Imintji, meaning "the place to sit down" in the Ngarinyin language, was first proposed as a community settlement area in the 1950s. It became a central "tablelands" outstation made up of many family members working at the nearby Mount Hart, Mount House and Mount Barnett Stations. It also developed into an important stop-over place and roadhouse facility alongside the Gibb River Road in the 1960s.

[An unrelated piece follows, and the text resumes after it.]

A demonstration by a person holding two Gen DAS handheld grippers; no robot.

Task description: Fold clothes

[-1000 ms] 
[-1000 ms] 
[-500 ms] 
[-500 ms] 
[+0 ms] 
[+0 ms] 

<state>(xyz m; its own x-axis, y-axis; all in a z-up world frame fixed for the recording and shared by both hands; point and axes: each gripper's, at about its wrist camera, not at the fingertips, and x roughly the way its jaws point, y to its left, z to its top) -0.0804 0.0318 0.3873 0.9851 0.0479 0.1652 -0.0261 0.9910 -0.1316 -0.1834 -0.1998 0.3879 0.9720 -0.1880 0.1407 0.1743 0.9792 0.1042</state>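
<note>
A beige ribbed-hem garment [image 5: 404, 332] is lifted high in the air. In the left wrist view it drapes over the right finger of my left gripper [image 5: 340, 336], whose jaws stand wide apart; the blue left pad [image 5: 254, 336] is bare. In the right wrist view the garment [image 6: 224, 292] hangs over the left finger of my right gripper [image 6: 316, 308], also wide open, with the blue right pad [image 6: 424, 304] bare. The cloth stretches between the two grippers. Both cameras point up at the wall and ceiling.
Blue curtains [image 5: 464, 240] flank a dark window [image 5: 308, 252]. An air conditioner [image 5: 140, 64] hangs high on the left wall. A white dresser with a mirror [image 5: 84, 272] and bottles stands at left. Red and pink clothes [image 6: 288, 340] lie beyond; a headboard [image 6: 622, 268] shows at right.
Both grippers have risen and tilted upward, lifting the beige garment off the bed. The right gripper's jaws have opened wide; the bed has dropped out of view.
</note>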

The roadhouse closed in March 2015, then re-opened in May 2016.

Governance 

The community is managed through its incorporated body, Imintji Aboriginal Corporation, incorporated under the Aboriginal Councils and Associations Act 1976 on 13 April 1985.

Town planning 

Imintji Layout Plan No.1 has been prepared in accordance with State Planning Policy 3.2 Aboriginal Settlements. Layout Plan No.1 was endorsed by the community on 25 August 2008 and the Western Australian Planning Commission on 2 February 2010.

External links 
 Office of the Registrar of Indigenous Corporations
 Native Title Claimant determination summary
 Imintji Layout Plan and background report

Towns in Western Australia
Aboriginal communities in Kimberley (Western Australia)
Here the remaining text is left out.